| AIM OF THE EXERCISE |
Would you copy each line of the data below that has "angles"?

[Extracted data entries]
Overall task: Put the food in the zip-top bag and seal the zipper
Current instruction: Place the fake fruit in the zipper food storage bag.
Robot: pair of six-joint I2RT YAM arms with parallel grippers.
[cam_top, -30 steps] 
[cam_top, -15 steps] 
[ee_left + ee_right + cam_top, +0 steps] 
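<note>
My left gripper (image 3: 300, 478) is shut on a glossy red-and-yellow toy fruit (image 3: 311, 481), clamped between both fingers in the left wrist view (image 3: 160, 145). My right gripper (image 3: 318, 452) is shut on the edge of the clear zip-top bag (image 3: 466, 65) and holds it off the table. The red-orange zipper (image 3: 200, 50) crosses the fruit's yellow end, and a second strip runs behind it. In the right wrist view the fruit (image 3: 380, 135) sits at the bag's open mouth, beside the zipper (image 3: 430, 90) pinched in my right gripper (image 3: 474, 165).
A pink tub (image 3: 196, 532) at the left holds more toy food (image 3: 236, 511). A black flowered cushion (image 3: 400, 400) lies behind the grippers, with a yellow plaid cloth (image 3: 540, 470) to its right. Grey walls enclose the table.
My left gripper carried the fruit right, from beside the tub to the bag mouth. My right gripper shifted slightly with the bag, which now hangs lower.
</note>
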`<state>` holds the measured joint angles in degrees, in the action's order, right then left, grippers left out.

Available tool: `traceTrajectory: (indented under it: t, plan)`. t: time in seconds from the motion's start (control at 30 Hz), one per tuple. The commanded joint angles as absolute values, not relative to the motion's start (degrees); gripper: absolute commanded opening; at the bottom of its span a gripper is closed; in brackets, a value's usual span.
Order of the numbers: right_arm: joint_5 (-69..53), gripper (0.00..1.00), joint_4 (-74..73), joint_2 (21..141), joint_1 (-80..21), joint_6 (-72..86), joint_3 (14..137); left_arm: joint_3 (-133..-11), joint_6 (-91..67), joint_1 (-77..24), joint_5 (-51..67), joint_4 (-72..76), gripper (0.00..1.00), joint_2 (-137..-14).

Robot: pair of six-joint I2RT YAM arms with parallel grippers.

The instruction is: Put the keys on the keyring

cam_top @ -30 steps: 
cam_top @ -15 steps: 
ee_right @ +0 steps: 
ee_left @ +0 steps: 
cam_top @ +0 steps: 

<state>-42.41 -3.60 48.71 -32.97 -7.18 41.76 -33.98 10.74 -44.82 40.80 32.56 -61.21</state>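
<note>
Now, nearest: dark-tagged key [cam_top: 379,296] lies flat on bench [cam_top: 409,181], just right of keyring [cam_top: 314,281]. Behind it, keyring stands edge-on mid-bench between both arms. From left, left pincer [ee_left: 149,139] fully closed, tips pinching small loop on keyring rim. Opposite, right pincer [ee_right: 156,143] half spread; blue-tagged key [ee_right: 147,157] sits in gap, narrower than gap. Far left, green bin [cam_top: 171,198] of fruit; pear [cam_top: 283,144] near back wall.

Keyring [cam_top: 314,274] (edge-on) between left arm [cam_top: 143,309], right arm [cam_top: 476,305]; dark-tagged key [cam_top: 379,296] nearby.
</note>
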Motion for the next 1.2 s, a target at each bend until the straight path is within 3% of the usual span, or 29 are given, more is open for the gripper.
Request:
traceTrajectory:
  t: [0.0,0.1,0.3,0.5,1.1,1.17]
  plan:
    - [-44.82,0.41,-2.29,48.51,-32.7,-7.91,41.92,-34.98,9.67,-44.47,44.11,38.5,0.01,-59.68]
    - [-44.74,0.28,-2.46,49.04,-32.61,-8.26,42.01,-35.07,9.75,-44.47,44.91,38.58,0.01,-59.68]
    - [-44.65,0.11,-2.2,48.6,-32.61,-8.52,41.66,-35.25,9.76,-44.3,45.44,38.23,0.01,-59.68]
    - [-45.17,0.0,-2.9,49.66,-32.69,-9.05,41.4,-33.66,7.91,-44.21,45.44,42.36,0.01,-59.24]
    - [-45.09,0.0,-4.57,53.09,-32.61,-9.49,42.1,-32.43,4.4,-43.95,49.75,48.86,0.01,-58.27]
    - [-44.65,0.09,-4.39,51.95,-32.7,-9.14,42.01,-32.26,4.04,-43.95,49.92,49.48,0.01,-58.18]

| EXERCISE ANSWER |
`<state>` holds the measured joint angles in degrees, in the action's order, right then left, grippers left out.
Available tool: `traceTrajectory: (indented under it: t, plan)`. t: time in seconds from the motion's start (control at 30 Hz), one per tuple. The commanded joint angles as absolute values, not relative to the motion's start (degrees); gripper: absolute commanded opening; at the bottom of its span a gripper is closed; in brackets, a value's usual span.

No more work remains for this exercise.